她说着便要伸手去扶他,在接触到他肩膀的那一刻,她一掌拍在他的了脑后,刘太医当场两眼一翻昏了过去。
“刘太医,您是不是病了?”那手脚利落的侍女忙招呼几个家丁,“快,扶刘太医进去休息!”
几个体格剽悍的家丁冲进来,把昏迷不醒的刘太医架了出去,留下拿着药箱的小药童在原地瑟瑟发抖。
太子此时却换好衣服出来了,小药童一见到他,马上泣涕涟涟地指着那个侍女说道:“她……她……”
“她怎么了?”荻原一脸茫然地问道。
“殿下,刘太医久坐后身体不适,不小心摔了一跤,奴婢已经让人服侍他休息了。”侍女抢先一步回答。
摔了一跤?明明是被你打的!小药童在心里这般呼号。
“哦,那可怎么办?还要给秦相看病呢?这可是皇命呢……”荻原有些苦恼地挠挠头。
“你……你们……”小药童说不出话来——这一出分明是串通好了的!
“违抗皇命可是要杀头的……”荻原貌似有些可惜地说道。
“刘太医忠君爱国,必定死而后已。
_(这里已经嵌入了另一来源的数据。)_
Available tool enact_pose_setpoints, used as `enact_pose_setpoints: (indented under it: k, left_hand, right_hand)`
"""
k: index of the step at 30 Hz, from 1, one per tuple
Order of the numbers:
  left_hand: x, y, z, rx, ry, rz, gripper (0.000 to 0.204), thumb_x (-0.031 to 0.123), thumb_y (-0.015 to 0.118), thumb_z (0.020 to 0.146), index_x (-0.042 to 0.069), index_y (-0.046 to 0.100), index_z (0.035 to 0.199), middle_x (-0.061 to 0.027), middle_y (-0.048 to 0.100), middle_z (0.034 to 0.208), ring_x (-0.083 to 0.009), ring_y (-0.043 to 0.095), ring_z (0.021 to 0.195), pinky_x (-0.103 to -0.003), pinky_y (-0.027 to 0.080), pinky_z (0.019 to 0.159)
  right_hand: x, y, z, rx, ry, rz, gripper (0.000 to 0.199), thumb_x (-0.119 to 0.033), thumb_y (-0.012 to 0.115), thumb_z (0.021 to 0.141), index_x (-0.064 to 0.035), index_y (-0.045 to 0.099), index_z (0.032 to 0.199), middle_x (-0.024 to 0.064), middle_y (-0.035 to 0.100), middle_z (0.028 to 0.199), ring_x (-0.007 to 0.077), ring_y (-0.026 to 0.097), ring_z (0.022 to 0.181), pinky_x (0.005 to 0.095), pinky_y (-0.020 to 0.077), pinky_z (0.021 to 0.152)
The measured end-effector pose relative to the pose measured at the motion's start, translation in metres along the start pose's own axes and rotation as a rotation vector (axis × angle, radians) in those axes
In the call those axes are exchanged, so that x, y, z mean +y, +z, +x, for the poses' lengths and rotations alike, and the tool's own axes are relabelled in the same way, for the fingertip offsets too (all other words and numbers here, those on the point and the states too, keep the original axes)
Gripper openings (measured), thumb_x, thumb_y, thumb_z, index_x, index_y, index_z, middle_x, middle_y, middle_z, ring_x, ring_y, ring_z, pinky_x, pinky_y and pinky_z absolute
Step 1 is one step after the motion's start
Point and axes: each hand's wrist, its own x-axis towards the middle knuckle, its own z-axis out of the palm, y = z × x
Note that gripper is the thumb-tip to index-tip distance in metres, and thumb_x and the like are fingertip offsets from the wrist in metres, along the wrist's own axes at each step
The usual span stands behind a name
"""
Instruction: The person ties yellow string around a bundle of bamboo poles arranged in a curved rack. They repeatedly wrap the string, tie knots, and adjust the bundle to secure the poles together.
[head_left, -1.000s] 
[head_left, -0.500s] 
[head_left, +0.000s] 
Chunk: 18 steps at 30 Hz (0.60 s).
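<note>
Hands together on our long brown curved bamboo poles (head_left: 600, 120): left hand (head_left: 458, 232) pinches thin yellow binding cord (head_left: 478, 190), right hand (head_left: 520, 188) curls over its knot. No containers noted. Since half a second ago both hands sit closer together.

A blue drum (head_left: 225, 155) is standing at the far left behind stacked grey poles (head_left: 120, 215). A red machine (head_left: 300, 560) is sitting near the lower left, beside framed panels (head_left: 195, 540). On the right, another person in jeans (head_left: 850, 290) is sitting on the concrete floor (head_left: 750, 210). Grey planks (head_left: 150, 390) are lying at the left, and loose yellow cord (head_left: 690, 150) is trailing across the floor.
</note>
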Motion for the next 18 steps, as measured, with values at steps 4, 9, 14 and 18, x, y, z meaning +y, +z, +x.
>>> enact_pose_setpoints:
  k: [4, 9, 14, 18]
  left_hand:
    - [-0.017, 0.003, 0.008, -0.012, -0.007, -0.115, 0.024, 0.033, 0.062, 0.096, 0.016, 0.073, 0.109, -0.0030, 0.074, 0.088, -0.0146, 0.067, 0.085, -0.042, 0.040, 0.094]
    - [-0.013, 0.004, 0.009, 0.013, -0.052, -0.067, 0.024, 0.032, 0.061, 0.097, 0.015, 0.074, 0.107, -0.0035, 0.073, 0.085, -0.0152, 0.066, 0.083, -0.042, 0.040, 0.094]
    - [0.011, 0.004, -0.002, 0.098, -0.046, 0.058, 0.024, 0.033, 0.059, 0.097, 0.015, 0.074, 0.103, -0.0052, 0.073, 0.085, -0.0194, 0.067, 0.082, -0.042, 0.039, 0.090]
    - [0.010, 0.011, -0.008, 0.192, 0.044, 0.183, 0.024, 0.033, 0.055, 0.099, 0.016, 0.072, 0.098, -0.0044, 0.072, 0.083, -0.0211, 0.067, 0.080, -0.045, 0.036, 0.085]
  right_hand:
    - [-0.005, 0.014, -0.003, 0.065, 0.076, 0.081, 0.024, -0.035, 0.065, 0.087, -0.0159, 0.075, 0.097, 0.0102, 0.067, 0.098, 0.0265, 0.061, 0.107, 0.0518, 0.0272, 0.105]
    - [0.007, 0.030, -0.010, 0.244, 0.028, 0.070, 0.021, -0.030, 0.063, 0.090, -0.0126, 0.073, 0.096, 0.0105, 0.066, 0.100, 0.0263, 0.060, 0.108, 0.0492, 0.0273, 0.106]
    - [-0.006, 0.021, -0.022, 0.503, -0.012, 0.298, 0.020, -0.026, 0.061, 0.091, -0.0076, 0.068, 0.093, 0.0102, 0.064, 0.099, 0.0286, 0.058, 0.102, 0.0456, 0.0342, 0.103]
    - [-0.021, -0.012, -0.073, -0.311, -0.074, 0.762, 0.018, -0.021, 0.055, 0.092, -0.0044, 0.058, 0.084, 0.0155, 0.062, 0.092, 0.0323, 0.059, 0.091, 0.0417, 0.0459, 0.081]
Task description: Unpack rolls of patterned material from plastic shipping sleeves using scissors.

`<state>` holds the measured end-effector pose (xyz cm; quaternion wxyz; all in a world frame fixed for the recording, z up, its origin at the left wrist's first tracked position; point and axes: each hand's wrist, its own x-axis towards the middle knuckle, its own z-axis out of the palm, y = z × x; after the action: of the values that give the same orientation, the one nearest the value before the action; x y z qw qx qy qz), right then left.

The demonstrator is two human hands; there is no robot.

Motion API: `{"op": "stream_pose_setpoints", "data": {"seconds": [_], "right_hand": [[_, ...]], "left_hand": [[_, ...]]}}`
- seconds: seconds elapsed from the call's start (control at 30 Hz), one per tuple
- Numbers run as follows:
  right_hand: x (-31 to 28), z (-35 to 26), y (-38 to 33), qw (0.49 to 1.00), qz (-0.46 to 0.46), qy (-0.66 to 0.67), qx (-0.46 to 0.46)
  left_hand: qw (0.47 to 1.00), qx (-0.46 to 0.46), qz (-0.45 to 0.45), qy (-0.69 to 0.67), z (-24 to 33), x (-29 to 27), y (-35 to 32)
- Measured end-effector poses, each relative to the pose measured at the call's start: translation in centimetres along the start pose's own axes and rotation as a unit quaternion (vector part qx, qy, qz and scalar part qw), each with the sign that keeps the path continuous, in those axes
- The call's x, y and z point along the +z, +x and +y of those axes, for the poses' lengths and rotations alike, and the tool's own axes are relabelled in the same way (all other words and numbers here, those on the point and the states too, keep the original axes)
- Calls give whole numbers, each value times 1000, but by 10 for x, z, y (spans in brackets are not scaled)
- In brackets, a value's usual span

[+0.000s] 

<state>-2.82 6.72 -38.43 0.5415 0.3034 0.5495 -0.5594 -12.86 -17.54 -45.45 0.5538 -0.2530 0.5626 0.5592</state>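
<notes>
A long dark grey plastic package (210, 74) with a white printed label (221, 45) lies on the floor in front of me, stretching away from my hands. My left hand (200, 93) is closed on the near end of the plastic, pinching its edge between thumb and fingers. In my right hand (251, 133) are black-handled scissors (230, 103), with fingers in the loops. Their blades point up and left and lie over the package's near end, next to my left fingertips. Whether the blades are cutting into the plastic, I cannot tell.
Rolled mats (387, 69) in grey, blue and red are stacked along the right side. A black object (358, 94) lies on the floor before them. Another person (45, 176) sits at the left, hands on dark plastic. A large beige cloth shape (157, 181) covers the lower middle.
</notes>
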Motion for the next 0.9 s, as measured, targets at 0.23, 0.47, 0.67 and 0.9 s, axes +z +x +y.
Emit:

”那个侍女接道,“死”字语气尤其重。
小药童不淡定了,一下子跪在地上痛苦连天:“殿下饶命!救救我师父!救救我师父!”
“罢了,本太子宅心仁厚,我府中也有江湖名医,医术不比刘太医差,就让他乔装成刘太医给秦相诊治吧。”荻原看着这个小药童,一副“你应该感谢我”的模样。
“谢殿下!谢殿下!”对方的头磕得砰砰直响。
荻原低声“嗯”了一声,对某处说道:“那么今日,你便代替刘太医去给秦相诊治。”
那人缓缓走出,穿着一身太医服,他眼窝凹陷,颧骨高耸,显然经过一番苦楚,但是整个人却很有精神。
“是,殿下。”他应了一声,回过头还对小药童笑了笑。
小药童一见他,脸色瞬间雪白:“方……方院判?你、你不是,在大牢里吗?”
“方某命不该绝,殿下给了方某一个将功赎罪的机会。”方明朗淡淡地说道。
“这……这……”小药童额头上沁出豆大的汗珠。
“我问你,今日给秦相诊病的是谁?”荻原看着惊慌失措的小药童,开口问道。
“方……”小药童下意识地说道。
“嗯?”荻原的语气上扬,眸中寒光一闪,透露着杀气。
“哦不不不!是刘太医!是我师父!是我师父!”他连忙改了口,点头如捣蒜。